“I’m 100 percent behind not paying … whether it’s Medicare, Blue Cross, or whatever,” she said. “Somebody dropped the ball and as a result my husband is gone.” Eddie Lovelace, 78, a long-serving judge, was still working at the time of his death and Medicare was not his primary insurance.
Medicare officials are looking into whether the program paid for drugs that have sickened patients.
“If the FDA determines a company is producing compounded drugs in violation of (federal law), Medicare will not reimburse for drugs produced in that facility,” said HHS spokesman Tait Sye. “The FDA’s regulatory authority over compounding pharmacies is more limited by statute than it is for typical drug manufacturers. We urge Congress to strengthen the FDA’s authority.”
In a separate case, Medicare seems to have taken sweeping action on its own without much prodding from the FDA. In 2007, Medicare stopped coverage for compounded inhalation drugs used to treat lung disease.
“Compounded drugs are not considered interchangeable with FDA-approved products,” said an information bulletin at the time from Noridian, a major Medicare payment contractor. “The absence of testing for safety and effectiveness has the potential of putting a patient at increased risk of injury, illness or death.”
“They do appear to have a policy for which the default setting is that Medicare does not cover drugs that have not been approved by the FDA,” said Carome. “That essentially applies to many, if not all, drugs made by compounding pharmacies.”

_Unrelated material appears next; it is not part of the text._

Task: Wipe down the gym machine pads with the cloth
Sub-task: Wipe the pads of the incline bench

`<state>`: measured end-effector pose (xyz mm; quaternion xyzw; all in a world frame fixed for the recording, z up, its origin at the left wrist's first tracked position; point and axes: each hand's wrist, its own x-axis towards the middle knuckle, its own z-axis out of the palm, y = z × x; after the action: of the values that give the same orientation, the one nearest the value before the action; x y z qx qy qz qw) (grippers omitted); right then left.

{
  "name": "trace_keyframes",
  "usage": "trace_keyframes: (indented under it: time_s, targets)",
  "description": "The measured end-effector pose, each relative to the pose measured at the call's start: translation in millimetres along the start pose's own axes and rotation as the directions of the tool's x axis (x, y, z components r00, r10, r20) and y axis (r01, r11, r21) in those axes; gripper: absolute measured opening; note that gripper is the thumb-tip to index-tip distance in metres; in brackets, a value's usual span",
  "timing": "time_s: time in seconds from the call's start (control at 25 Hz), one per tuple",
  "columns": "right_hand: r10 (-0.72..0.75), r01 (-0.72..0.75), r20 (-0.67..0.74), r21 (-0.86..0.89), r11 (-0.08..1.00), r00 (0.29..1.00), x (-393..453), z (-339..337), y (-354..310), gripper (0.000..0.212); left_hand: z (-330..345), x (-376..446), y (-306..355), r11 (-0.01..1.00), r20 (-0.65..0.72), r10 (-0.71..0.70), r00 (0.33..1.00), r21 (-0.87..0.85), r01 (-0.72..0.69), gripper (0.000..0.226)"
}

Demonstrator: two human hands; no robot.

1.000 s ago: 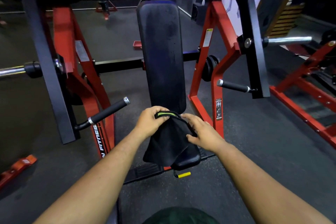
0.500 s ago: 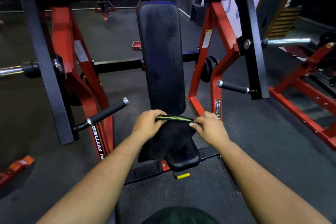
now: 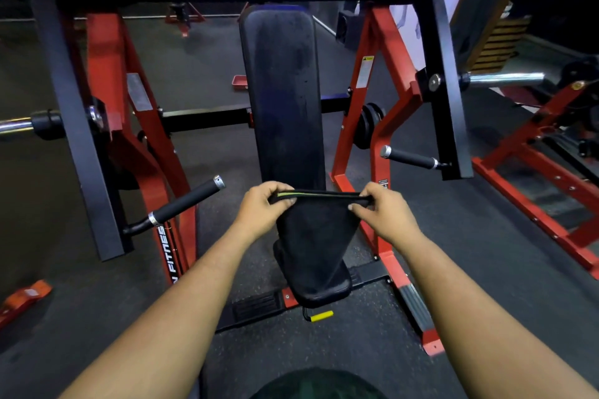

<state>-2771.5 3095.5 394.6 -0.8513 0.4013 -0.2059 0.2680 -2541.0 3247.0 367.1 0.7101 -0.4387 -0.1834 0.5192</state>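
Observation:
A black cloth (image 3: 312, 236) with a green-striped top hem hangs stretched between my two hands. My left hand (image 3: 262, 207) pinches the hem's left end. My right hand (image 3: 377, 209) pinches its right end. The cloth drapes down over the machine's black seat pad (image 3: 319, 288), hiding most of it. Behind the cloth rises the long black back pad (image 3: 283, 91), upright and tilted slightly away from me.
The red and black machine frame (image 3: 366, 113) flanks the pads. A black handle (image 3: 184, 202) sticks out at the left and another black handle (image 3: 410, 159) at the right. A yellow adjuster knob (image 3: 321, 316) sits under the seat. Dark rubber floor (image 3: 486, 269) surrounds the machine.
Both hands have drawn apart and lifted slightly, pulling the bunched cloth out flat and taut along its hem. My right hand went from resting on the cloth to pinching its edge.

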Motion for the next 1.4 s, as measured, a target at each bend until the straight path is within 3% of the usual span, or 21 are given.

Medicare’s defenders say the agency may be reluctant to act for a number of reasons. Cutting off compounding pharmacies could aggravate drug shortages. Also it could open Medicare to a political counterattack from industry, even charges of rationing.
If Medicare had expanded its compounding crackdown beyond just lung disease medications, “that might have prevented the widespread use of these drugs,” Carome said. “Without coverage, things don’t get used.”